2. TERMINATION OF EXECUTIVE'S EMPLOYMENT PRIOR
TO OR FOLLOWING A CHANGE-IN-CONTROL
(a) If the Executive's employment is terminated by
the Company or any of its subsidiaries or by the Company's successor without
Cause (as hereinafter defined), or the Executive terminates his employment with
the Company or any of its subsidiaries or with the Company's successor for Good
Reason (as hereinafter defined), and such termination occurs within six months
preceding, or within two years following, a Change-in-Control, the Executive
shall be entitled to receive a Change-in-Control Payment (as hereinafter
defined).
(b) Notwithstanding the foregoing, the Executive
shall not be entitled to receive the Change-in-Control Payment if any of the
Circumstances of Ineligibility (as hereinafter defined) apply to the Executive.

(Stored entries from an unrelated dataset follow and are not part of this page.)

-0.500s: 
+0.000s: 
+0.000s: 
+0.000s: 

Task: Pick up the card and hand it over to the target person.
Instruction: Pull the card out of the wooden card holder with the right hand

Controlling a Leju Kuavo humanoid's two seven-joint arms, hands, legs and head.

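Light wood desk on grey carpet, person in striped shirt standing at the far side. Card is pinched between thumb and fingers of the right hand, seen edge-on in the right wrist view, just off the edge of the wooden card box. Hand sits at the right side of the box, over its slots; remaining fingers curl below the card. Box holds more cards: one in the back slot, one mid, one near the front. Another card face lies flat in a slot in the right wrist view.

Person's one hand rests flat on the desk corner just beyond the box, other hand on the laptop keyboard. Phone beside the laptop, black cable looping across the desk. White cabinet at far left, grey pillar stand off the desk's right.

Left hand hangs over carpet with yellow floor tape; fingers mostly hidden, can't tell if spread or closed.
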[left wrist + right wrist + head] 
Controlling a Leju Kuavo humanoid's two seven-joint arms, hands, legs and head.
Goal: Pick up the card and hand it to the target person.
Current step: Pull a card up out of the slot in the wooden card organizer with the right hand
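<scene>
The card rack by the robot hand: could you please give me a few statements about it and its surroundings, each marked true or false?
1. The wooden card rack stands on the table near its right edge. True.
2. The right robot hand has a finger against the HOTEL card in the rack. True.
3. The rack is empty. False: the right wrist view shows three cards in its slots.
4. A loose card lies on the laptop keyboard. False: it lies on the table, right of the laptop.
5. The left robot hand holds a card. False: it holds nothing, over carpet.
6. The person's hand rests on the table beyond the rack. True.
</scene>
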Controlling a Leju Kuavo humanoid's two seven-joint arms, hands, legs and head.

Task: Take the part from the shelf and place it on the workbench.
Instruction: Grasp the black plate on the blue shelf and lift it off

(c) "Change-in-Control Payment" means the product of
(i) two times (ii) the sum of (x) the Executive's annual base salary at the time
of the termination of the Executive's employment (or, in the case of a
termination of employment for Good Reason based on a reduction of the
Executive's annual base salary, the annual base salary in effect immediately
prior to such reduction) plus (y) the Executive's target annual incentive bonus
in effect for the year in which the Executive's employment is terminated or the
year in which the Change-in-Control occurs, whichever target bonus is greater.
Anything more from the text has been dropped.